> TASK DETAILS
Reproduce all records exactly.

> MATERIAL SHOWN
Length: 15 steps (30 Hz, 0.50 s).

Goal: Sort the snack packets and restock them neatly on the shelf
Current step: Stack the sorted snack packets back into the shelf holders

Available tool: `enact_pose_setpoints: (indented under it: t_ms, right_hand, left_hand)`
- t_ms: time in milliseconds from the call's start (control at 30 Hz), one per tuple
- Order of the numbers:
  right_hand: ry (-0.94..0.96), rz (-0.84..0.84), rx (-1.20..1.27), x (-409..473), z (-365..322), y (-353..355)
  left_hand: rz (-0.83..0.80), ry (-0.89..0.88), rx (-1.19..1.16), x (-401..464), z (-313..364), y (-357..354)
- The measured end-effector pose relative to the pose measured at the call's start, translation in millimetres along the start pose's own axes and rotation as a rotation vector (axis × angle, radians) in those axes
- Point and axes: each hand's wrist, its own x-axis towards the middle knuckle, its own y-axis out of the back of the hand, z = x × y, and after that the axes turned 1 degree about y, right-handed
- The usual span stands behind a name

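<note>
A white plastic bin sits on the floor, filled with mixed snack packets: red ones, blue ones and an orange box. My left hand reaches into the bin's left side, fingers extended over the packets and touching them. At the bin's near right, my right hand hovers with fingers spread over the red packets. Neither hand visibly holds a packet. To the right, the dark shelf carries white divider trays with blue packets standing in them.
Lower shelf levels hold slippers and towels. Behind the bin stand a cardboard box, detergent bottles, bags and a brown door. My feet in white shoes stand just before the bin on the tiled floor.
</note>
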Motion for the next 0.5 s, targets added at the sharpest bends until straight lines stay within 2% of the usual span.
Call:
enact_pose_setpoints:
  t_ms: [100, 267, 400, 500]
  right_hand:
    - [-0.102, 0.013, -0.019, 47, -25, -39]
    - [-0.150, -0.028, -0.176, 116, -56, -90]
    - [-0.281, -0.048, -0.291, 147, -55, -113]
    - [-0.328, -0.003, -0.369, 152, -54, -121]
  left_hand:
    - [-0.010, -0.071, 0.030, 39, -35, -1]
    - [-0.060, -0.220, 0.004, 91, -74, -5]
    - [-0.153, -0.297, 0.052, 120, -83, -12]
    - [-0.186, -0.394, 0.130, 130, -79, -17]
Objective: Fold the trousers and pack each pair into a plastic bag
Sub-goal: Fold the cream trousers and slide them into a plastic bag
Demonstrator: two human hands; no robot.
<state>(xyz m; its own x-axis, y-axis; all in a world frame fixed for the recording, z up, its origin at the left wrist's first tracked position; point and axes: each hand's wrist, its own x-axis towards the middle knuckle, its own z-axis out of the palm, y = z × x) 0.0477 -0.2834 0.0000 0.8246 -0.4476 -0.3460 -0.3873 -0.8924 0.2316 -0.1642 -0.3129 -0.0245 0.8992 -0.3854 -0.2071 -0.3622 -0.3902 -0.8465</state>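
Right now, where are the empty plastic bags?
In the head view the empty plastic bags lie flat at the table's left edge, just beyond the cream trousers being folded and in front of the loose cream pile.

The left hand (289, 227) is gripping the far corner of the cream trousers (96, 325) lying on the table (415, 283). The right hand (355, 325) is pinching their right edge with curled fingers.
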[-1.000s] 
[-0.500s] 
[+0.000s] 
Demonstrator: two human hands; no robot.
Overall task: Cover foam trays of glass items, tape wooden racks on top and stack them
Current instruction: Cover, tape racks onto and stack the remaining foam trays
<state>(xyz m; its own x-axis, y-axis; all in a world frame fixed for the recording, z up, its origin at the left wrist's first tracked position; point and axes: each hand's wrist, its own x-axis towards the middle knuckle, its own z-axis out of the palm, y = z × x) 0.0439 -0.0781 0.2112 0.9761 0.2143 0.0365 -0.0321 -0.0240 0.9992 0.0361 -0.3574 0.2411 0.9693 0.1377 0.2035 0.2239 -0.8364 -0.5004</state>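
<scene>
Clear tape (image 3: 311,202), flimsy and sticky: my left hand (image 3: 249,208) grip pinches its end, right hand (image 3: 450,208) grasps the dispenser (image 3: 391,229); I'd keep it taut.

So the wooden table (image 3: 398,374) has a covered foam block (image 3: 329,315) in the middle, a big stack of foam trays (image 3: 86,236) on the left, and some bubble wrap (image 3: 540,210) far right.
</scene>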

> TASK RESULT
Length: 15 steps (30 Hz, 0.50 s).

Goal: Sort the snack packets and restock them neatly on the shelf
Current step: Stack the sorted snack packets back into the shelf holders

Available tool: `enact_pose_setpoints: (indented under it: t_ms, right_hand, left_hand)`
- t_ms: time in milliseconds from the call's start (control at 30 Hz), one per tuple
- Order of the numbers:
  right_hand: ry (-0.94..0.96), rz (-0.84..0.84), rx (-1.20..1.27), x (-409..473), z (-365..322), y (-353..355)
  left_hand: rz (-0.83..0.80), ry (-0.89..0.88), rx (-1.19..1.16), x (-401..464), z (-313..364), y (-357..354)
- The measured end-effector pose relative to the pose measured at the call's start, translation in millimetres along the start pose's own axes and rotation as a rotation vector (axis × angle, radians) in those axes
- Point and axes: each hand's wrist, its own x-axis towards the middle knuckle, its own y-axis out of the back of the hand, z = x × y, and after that the axes turned 1 degree about y, right-handed
- The usual span stands behind a name

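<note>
A white plastic bin sits on the floor, filled with mixed snack packets: red ones, blue ones and an orange box. My left hand reaches into the bin's left side, fingers extended over the packets and touching them. At the bin's near right, my right hand hovers with fingers spread over the red packets. Neither hand visibly holds a packet. To the right, the dark shelf carries white divider trays with blue packets standing in them.
Lower shelf levels hold slippers and towels. Behind the bin stand a cardboard box, detergent bottles, bags and a brown door. My feet in white shoes stand just before the bin on the tiled floor.
</note>
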Motion for the next 0.5 s, targets added at the sharpest bends until straight lines stay within 2% of the usual span.
Call:
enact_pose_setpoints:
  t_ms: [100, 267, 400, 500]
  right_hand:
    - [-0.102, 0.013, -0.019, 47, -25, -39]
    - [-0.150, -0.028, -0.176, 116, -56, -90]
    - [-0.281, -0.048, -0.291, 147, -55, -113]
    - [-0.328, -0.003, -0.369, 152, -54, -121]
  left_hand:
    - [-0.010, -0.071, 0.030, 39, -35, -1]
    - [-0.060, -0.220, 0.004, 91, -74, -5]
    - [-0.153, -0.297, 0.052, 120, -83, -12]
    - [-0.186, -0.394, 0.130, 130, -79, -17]
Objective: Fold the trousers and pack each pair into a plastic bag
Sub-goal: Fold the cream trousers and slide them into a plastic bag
Demonstrator: two human hands; no robot.
<state>(xyz m; its own x-axis, y-axis; all in a world frame fixed for the recording, z up, its origin at the left wrist's first tracked position; point and axes: each hand's wrist, its own x-axis towards the middle knuckle, its own z-axis out of the palm, y = z × x) 0.0477 -0.2834 0.0000 0.8246 -0.4476 -0.3460 -0.3873 -0.8924 0.2316 -0.1642 -0.3129 -0.0245 0.8992 -0.3854 -0.2071 -0.3622 -0.3902 -0.8465</state>
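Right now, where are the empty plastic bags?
In the head view the empty plastic bags lie flat at the table's left edge, just beyond the cream trousers being folded and in front of the loose cream pile.

The left hand (289, 227) is gripping the far corner of the cream trousers (96, 325) lying on the table (415, 283). The right hand (355, 325) is pinching their right edge with curled fingers.
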[-1.000s] 
[-0.500s] 
[+0.000s] 
Demonstrator: two human hands; no robot.
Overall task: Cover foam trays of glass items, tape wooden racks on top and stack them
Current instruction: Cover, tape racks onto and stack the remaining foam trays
<state>(xyz m; its own x-axis, y-axis; all in a world frame fixed for the recording, z up, its origin at the left wrist's first tracked position; point and axes: each hand's wrist, its own x-axis towards the middle knuckle, its own z-axis out of the palm, y = z × x) 0.0439 -0.0781 0.2112 0.9761 0.2143 0.0365 -0.0321 -0.0240 0.9992 0.0361 -0.3574 0.2411 0.9693 0.1377 0.2035 0.2239 -0.8364 -0.5004</state>
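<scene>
Clear tape (image 3: 311,202), flimsy and sticky: my left hand (image 3: 249,208) grip pinches its end, right hand (image 3: 450,208) grasps the dispenser (image 3: 391,229); I'd keep it taut.

So the wooden table (image 3: 398,374) has a covered foam block (image 3: 329,315) in the middle, a big stack of foam trays (image 3: 86,236) on the left, and some bubble wrap (image 3: 540,210) far right.
</scene>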

With that, the answer is done.